**The task**
Once you have read the listing, retype all of it exactly.

**Supplied data**
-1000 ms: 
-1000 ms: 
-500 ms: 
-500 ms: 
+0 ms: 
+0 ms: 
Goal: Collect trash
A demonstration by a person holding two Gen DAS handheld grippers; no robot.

**Reply**
-1000 ms: 
-1000 ms: 
-500 ms: 
-500 ms: 
+0 ms: 
+0 ms: 
Goal: Collect trash
A demonstration by a person holding two Gen DAS handheld grippers; no robot.

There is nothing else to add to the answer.